*** Data provided Section Begins ***

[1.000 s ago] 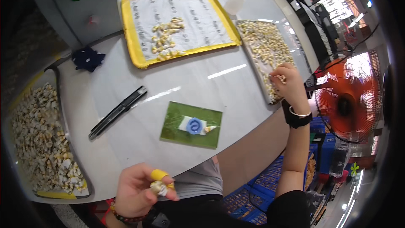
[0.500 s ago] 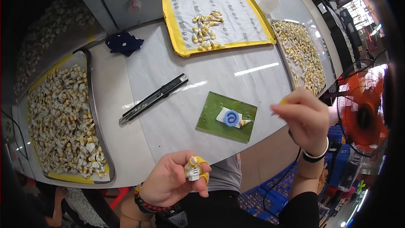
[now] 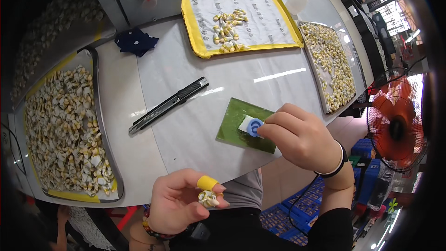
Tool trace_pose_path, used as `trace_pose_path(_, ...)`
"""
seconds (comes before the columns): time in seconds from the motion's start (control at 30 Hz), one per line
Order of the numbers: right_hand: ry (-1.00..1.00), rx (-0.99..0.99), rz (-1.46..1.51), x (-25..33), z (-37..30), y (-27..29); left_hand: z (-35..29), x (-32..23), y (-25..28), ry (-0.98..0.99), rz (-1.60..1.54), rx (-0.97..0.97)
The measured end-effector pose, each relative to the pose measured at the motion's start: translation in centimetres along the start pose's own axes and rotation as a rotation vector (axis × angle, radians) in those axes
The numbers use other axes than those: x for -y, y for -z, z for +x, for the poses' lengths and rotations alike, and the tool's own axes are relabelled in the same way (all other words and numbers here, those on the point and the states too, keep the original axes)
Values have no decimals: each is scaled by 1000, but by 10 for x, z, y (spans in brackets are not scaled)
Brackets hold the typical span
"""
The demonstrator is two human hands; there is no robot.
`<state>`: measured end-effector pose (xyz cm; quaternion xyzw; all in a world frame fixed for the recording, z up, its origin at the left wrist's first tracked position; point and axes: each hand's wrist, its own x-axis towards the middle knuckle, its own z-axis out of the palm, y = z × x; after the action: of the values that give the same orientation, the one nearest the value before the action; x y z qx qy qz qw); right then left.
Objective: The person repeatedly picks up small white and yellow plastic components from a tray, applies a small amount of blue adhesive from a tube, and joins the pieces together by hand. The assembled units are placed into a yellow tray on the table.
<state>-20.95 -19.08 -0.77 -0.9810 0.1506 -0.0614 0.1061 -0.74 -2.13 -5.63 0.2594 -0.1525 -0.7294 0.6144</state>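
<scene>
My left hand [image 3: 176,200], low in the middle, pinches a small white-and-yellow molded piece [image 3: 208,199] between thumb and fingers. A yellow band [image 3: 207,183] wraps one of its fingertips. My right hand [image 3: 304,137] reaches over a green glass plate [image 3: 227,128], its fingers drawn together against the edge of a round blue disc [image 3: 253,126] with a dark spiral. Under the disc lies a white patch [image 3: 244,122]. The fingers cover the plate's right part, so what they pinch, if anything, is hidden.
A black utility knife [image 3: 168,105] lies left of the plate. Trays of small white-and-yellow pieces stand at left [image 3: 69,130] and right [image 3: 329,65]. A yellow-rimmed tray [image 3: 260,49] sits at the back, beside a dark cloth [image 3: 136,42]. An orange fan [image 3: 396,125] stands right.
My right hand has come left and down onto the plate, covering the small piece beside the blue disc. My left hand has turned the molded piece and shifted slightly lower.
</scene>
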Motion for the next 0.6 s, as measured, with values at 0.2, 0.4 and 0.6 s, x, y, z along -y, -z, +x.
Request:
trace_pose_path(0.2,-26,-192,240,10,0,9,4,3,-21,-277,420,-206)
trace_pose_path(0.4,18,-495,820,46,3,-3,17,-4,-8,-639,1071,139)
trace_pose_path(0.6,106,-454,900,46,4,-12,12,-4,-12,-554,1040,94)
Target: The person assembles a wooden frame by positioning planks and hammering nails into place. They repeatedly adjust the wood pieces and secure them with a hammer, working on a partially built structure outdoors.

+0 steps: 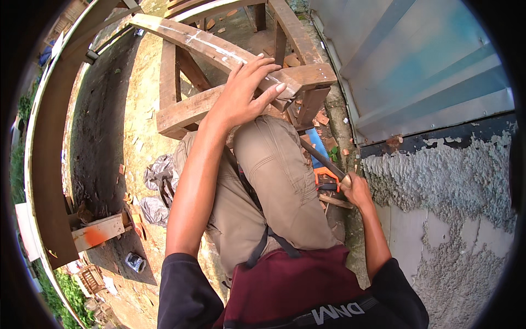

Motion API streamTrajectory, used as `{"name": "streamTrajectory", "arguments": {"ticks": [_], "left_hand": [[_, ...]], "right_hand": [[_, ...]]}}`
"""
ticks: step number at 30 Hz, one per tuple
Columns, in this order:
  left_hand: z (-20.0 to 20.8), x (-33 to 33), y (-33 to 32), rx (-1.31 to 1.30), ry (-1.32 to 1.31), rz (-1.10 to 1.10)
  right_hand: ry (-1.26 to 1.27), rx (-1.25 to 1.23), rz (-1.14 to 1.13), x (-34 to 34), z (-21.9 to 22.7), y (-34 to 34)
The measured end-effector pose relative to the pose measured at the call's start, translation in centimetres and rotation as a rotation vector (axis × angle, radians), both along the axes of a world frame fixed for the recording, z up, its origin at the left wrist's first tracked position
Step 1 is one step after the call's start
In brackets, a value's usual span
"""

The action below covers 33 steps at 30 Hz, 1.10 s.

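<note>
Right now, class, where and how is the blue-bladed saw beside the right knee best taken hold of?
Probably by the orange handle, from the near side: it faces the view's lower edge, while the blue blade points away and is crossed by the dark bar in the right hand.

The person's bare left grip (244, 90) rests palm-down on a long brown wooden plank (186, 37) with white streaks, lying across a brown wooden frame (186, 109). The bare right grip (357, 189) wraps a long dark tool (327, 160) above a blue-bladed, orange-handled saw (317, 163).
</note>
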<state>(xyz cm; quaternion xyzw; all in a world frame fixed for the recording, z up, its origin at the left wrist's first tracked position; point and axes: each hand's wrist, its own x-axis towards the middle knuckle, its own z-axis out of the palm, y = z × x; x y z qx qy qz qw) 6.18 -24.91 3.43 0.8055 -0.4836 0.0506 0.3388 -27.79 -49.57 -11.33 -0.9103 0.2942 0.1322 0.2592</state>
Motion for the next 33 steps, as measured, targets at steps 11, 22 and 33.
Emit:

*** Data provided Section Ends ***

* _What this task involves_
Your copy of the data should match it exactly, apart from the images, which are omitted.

* _Your response_
[1.000 s ago] 
[0.500 s ago] 
[now] 
Tool trace_pose_path, used as `trace_pose_path(_, ...)`
"""
seconds (comes before the columns): time in seconds from the motion's start (control at 30 Hz), one per line
Order of the numbers: right_hand: ry (-1.00..1.00), rx (-0.99..0.99), rz (-1.46..1.51), x (-25..33), z (-37..30), y (-27..29); left_hand: z (-35..29), x (-32..23), y (-25..28), ry (-0.98..0.99), rz (-1.60..1.54), rx (-0.97..0.97)
The measured end-effector pose, each relative to the pose measured at the motion's start: translation in centimetres along the start pose's own axes and rotation as a rotation vector (axis × angle, radians) in those axes
The numbers use other axes than those: x for -y, y for -z, z for +x, for the poses' lengths and rotations alike, and the tool's own axes are relabelled in the same way (all other words and numbers here, those on the point and the states too, keep the original axes)
Values have no decimals: each is scaled by 1000, but by 10 for x, z, y (spans in brackets are not scaled)
Brackets hold the typical span
"""
The demonstrator is two human hands; there is no robot.
`<state>`: measured end-effector pose (xyz cm; quaternion xyzw; all in a world frame fixed for the recording, z up, its origin at the left wrist's first tracked position; point and axes: each hand's wrist, its own x-axis towards the middle knuckle, its own z-axis out of the palm, y = z × x; after the action: of the values that give the same orientation, the one nearest the value before the action; x y z qx qy qz qw); right then left.
Objective: The person repeatedly picks up small white and yellow plastic components from a tray, applies a small amount of blue adhesive from a tube, and joins the pieces together by hand. The assembled units are placed into a yellow tray on the table.
<state>-20.95 -19.08 -0.77 -0.9810 0.1506 -0.0614 0.1061 -0.74 -2.13 -5.63 0.2594 -0.1525 -0.7294 0.6144</state>
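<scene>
My left hand [image 3: 176,200], low in the middle, pinches a small white-and-yellow molded piece [image 3: 208,199] between thumb and fingers. A yellow band [image 3: 207,183] wraps one of its fingertips. My right hand [image 3: 304,137] reaches over a green glass plate [image 3: 227,128], its fingers drawn together against the edge of a round blue disc [image 3: 253,126] with a dark spiral. Under the disc lies a white patch [image 3: 244,122]. The fingers cover the plate's right part, so what they pinch, if anything, is hidden.
A black utility knife [image 3: 168,105] lies left of the plate. Trays of small white-and-yellow pieces stand at left [image 3: 69,130] and right [image 3: 329,65]. A yellow-rimmed tray [image 3: 260,49] sits at the back, beside a dark cloth [image 3: 136,42]. An orange fan [image 3: 396,125] stands right.
My right hand has come left and down onto the plate, covering the small piece beside the blue disc. My left hand has turned the molded piece and shifted slightly lower.
</scene>
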Motion for the next 0.6 s, as measured, with values at 0.2, 0.4 and 0.6 s, x, y, z along -y, -z, +x.
Request:
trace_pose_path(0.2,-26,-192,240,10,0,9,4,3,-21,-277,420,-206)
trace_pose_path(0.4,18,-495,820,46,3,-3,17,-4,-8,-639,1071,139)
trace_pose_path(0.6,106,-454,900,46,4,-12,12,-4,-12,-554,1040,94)
Target: The person assembles a wooden frame by positioning planks and hammering nails into place. They repeatedly adjust the wood pieces and secure them with a hammer, working on a partially built structure outdoors.

+0 steps: 

Motion API streamTrajectory, used as `{"name": "streamTrajectory", "arguments": {"ticks": [_], "left_hand": [[_, ...]], "right_hand": [[_, ...]]}}`
"""
ticks: step number at 30 Hz, one per tuple
Columns, in this order:
  left_hand: z (-20.0 to 20.8), x (-33 to 33), y (-33 to 32), rx (-1.31 to 1.30), ry (-1.32 to 1.31), rz (-1.10 to 1.10)
  right_hand: ry (-1.26 to 1.27), rx (-1.25 to 1.23), rz (-1.14 to 1.13), x (-34 to 34), z (-21.9 to 22.7), y (-34 to 34)
The measured end-effector pose relative to the pose measured at the call's start, translation in centimetres and rotation as a rotation vector (axis × angle, radians), both along the axes of a world frame fixed for the recording, z up, its origin at the left wrist's first tracked position
Step 1 is one step after the call's start
In brackets, a value's usual span
"""

The action below covers 33 steps at 30 Hz, 1.10 s.

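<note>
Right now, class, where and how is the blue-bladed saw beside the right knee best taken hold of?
Probably by the orange handle, from the near side: it faces the view's lower edge, while the blue blade points away and is crossed by the dark bar in the right hand.

The person's bare left grip (244, 90) rests palm-down on a long brown wooden plank (186, 37) with white streaks, lying across a brown wooden frame (186, 109). The bare right grip (357, 189) wraps a long dark tool (327, 160) above a blue-bladed, orange-handled saw (317, 163).
</note>
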<state>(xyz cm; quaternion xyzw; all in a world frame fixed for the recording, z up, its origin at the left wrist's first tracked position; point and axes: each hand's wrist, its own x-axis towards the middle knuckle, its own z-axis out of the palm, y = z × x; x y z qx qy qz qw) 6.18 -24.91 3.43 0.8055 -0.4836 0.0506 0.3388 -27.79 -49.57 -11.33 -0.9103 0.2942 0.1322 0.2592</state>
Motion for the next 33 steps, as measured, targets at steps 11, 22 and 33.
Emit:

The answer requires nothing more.